South Korean electronics giant Samsung has been banging its sustainability drum loudly over the past couple of years, with impacts that echo around its ecosystem. With slogans like “corporate citizenship” and a big push for environmentally friendly supply chains, materials and manufacturing, the company has been pushing for a greener world than before. As part of its Galaxy for the Planet program, and following on the heels of its upcycling programs, its abandonment of plastic packaging and a slew of other programs, the company’s latest stunt is repurposing discarded fishing nets to help do its part.
The company is announcing new Galaxy devices on Wednesday, but was eager to give us a sneaky glimpse at how these new materials will find a place in its product lineup. The company highlights that it is increasing how ef-fish-ent it is at eliminating single-use plastics, and further puffer up the use of more eco-conscious materials. That includes recycled materials (specifically, post-consumer recycled materials), and recycled paper.
To ensure a reel positive impact, the company is setting its sights on the 640,000 tons of fishing nets that are discarded every year. The company is pledging to collect and repurpose at least some of these nets in an effort to clean up the oceans a little. In the process, the watery landscapes will become a little more pleasant for marine life that would otherwise often find itself entangled in the discarded nets.
In its 2021 report, Samsung points out that it has done a lot of good so far; dropping its use of plastics by 20% by redesigning certain types of packaging, adding power-saving features to its products, collecting almost 5 million tons of e-waste and ensuring 95% of waste from manufacturing is recycled. The company also runs 100% on renewable energy in the U.S., Europe and China.

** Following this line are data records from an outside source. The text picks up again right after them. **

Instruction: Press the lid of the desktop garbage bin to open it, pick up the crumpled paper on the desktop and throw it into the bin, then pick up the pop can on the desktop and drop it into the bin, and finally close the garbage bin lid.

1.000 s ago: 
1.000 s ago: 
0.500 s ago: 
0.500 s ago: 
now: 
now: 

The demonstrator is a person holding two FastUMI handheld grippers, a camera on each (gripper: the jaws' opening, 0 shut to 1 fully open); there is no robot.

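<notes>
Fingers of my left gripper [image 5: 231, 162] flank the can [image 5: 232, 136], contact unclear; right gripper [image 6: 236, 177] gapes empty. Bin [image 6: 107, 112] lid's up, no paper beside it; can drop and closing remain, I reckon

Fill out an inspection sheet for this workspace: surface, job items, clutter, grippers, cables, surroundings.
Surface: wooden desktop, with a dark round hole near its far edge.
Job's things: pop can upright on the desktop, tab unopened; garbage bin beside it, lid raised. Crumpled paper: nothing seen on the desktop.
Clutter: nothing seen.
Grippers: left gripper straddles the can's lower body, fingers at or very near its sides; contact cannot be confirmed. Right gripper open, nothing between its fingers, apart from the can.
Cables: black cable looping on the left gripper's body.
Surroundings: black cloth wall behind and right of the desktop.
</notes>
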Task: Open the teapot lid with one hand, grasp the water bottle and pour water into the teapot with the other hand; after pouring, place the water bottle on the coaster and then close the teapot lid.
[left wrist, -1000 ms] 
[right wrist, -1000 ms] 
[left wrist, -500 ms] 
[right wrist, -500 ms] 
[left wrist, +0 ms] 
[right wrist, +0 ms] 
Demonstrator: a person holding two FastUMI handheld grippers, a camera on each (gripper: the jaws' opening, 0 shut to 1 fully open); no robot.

The company has also been working toward certifications (such as the Carbon Trust Standard reduction of CO2, water and reliance on non-recyclable materials.
The company points out that it is committed to addressing plastic pollution in the oceans in ways that will positively impact the environment and “the lives of all Galaxy users.” Presumably, if you have a non-Galaxy phone, your life can stay very much the same as it was, thank-you-very-much.
Joking aside — and as someone who’s spent more than a few days in scuba gear in an attempt to clean up nets and other debris off reefs — I think it’s a positive move from the electronics giant. It remains to be seen whether this will have a measurable impact on the environment. Samsung didn’t specify how many of the 640,000 annual tons of fishing nets they are aiming to remove from the water, but it’s encouraging that the conversation is continuing and that the measures continue. Hopefully Samsung and the other leading manufacturers can continue to out-green each other to continue to play their part in not burning the planet to a crisp before we find more sweeping, comprehensive climate solutions along the way.
I’ll raise to the bait: A for a fin-tastic effort, there, Samsung, at keeping your friends close, and our anemones closer. Now if we could also encourage people to update their phones every three years instead of every 18 months, we’d have some real traction on our hands.